• **Task statement**
Below is a listing. Write out exactly its lines between the one holding "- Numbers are" and the one holding "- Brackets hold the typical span", inclusive.

• **Data section**
§
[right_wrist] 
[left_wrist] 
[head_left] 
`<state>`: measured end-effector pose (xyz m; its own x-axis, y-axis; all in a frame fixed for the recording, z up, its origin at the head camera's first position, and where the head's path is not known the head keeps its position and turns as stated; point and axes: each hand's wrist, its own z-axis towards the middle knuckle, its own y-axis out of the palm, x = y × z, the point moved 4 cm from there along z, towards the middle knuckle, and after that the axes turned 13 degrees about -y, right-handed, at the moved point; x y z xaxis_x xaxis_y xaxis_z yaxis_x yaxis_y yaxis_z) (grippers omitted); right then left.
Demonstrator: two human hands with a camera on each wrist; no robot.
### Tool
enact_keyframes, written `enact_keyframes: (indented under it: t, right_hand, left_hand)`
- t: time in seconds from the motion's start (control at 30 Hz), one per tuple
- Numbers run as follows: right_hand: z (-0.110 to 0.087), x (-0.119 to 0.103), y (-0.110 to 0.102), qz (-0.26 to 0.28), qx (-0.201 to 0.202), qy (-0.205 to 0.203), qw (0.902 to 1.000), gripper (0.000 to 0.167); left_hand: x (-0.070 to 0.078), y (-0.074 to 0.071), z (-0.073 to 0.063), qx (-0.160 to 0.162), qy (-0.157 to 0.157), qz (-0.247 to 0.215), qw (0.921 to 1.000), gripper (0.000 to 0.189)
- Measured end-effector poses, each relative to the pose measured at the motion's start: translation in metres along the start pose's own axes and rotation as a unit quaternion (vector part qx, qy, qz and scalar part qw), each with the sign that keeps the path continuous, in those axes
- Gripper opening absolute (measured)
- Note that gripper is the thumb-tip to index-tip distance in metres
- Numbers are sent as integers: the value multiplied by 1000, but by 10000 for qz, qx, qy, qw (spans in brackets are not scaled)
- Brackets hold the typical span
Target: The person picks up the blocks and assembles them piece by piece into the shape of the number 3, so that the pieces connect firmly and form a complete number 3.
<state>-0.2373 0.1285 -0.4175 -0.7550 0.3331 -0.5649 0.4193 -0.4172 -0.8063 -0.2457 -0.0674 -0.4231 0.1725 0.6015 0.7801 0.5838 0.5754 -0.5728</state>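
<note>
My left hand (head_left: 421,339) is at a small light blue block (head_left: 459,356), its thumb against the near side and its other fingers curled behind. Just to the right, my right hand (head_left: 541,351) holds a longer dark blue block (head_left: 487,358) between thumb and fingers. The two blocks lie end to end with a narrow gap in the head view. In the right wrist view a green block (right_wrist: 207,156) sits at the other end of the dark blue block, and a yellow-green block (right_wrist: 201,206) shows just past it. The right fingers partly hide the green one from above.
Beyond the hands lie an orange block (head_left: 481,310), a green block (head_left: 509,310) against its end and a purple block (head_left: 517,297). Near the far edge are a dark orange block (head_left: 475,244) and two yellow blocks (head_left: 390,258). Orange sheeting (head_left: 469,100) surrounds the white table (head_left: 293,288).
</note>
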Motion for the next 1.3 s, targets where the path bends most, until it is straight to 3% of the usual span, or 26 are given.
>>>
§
• **Solution to this problem**
- Numbers are sent as integers: the value multiplied by 1000, but by 10000 for qz, qx, qy, qw (spans in brackets are not scaled)
- Brackets hold the typical span

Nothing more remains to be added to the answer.